----- Available data
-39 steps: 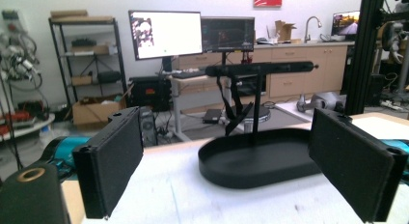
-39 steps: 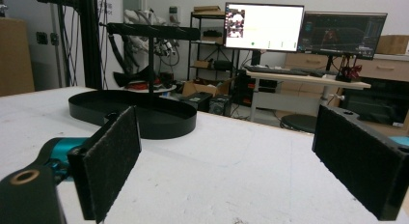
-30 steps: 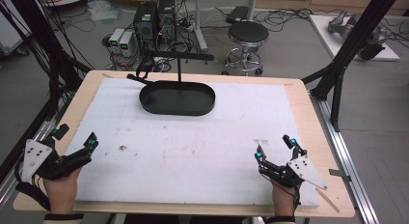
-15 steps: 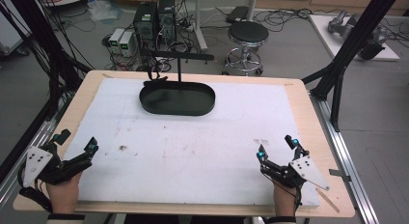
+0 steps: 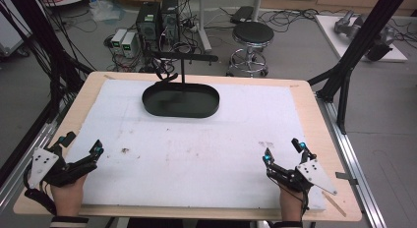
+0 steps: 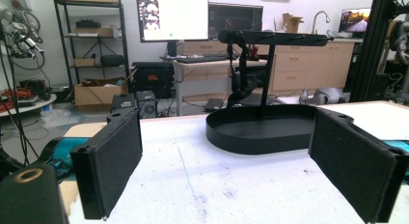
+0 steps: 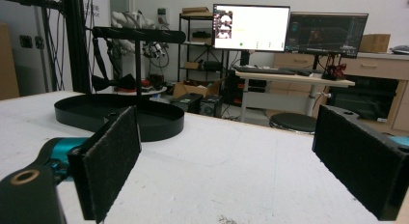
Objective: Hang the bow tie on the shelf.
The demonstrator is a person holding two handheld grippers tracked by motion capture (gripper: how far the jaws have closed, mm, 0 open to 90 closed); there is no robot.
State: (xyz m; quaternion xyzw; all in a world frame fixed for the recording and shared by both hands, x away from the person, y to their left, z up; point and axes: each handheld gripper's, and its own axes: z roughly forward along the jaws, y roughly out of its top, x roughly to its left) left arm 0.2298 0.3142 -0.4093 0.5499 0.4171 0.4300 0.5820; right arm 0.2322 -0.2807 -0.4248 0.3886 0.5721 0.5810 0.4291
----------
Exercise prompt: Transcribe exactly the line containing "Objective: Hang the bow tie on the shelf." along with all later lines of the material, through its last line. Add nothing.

Response:
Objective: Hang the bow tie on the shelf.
The demonstrator is a person holding two handheld grippers tracked by motion capture (gripper: how far the jaws have closed, mm, 0 open to 90 closed); there is no robot.
State: (xyz m; quaternion xyzw; all in a world frame fixed for the recording and shared by both hands, x away from the person, y to their left, z up; point and axes: each handheld gripper's, and its own axes: z roughly forward along the jaws, y roughly out of its top, x roughly to its left) left arm 0.2298 0.3142 -0.4093 0.5499 0.4171 0.4300 0.5820; right arm 0.2322 -0.2807 -0.4248 0.3886 0.5721 0.5810 0.4291

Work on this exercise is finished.